* _TRY IT_:
The answer should consist solely of the lines from the first one below through the line containing "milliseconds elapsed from", copied exactly.

* _PROVIDED DATA_:
------------------------------------------------------------------------
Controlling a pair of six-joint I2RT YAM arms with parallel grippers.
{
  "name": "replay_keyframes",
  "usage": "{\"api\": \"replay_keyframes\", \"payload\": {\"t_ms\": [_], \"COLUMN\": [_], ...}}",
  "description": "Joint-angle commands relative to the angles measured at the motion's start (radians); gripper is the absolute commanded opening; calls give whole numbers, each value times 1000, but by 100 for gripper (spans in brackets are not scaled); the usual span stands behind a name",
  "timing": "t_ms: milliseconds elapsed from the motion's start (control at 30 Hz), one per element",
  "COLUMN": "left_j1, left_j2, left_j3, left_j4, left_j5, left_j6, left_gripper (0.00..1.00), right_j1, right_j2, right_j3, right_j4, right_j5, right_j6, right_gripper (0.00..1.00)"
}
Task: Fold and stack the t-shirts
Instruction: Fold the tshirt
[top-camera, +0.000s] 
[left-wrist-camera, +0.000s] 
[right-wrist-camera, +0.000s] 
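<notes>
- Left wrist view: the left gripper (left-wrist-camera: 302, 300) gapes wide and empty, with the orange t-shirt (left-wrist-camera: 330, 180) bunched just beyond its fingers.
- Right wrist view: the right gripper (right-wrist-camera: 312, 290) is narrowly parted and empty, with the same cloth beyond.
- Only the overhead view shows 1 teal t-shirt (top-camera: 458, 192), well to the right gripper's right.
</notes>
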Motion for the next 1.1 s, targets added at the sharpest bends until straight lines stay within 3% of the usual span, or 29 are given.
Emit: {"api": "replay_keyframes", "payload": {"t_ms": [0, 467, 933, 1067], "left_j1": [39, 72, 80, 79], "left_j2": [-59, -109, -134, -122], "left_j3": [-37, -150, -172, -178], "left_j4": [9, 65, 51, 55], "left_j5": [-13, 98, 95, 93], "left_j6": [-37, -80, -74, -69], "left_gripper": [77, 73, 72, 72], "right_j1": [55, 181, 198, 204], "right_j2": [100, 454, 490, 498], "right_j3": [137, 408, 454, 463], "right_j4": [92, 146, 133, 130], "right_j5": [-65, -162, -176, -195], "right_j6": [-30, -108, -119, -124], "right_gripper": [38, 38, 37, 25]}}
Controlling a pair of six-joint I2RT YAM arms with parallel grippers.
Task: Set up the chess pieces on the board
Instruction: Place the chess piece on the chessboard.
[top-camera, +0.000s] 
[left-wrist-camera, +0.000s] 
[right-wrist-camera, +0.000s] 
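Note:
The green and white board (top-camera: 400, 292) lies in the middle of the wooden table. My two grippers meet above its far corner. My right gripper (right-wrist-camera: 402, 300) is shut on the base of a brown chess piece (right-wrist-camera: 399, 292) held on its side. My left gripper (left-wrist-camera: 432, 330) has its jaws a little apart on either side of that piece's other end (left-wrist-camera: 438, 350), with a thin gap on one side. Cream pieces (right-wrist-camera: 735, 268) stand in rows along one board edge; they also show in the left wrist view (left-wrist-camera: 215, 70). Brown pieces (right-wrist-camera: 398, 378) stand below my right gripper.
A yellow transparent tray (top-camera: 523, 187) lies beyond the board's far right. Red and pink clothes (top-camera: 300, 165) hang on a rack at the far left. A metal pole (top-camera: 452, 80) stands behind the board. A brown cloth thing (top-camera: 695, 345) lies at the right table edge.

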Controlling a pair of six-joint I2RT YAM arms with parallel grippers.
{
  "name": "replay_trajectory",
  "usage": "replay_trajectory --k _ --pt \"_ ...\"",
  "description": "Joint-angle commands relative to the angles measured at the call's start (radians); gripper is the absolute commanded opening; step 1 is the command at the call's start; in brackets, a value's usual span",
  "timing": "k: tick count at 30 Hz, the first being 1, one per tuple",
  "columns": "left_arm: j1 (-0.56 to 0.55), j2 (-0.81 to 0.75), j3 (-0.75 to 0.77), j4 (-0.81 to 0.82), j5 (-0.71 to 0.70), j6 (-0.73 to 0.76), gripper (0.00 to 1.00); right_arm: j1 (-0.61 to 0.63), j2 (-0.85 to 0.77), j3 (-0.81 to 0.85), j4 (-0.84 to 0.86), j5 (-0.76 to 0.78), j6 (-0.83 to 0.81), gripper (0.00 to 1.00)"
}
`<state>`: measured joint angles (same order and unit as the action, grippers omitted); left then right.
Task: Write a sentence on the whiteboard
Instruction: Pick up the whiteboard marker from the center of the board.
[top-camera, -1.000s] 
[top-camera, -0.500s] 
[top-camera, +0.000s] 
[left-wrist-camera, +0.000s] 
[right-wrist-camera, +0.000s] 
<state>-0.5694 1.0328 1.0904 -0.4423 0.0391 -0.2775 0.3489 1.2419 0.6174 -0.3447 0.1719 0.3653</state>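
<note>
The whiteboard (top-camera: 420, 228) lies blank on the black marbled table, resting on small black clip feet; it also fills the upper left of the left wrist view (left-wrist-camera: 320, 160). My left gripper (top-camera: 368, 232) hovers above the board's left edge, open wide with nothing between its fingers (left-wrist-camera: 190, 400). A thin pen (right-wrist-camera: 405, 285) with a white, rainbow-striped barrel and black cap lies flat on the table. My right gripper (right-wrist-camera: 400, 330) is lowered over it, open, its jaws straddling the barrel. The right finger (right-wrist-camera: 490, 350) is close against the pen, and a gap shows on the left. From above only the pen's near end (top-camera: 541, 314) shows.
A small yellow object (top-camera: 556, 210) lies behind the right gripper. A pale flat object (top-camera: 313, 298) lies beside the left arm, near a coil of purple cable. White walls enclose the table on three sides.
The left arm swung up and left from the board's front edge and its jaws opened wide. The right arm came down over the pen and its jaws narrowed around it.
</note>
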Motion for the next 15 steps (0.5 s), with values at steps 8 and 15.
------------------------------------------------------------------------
* _OUTPUT_:
Controlling a pair of six-joint I2RT YAM arms with parallel grippers.
{
  "name": "replay_keyframes",
  "usage": "{\"api\": \"replay_keyframes\", \"payload\": {\"t_ms\": [_], \"COLUMN\": [_], ...}}",
  "description": "Joint-angle commands relative to the angles measured at the motion's start (radians); gripper is the absolute commanded opening; calls give whole numbers, each value times 1000, but by 100 for gripper (spans in brackets are not scaled); the usual span stands behind a name",
  "timing": "t_ms: milliseconds elapsed from the motion's start (control at 30 Hz), one per element",

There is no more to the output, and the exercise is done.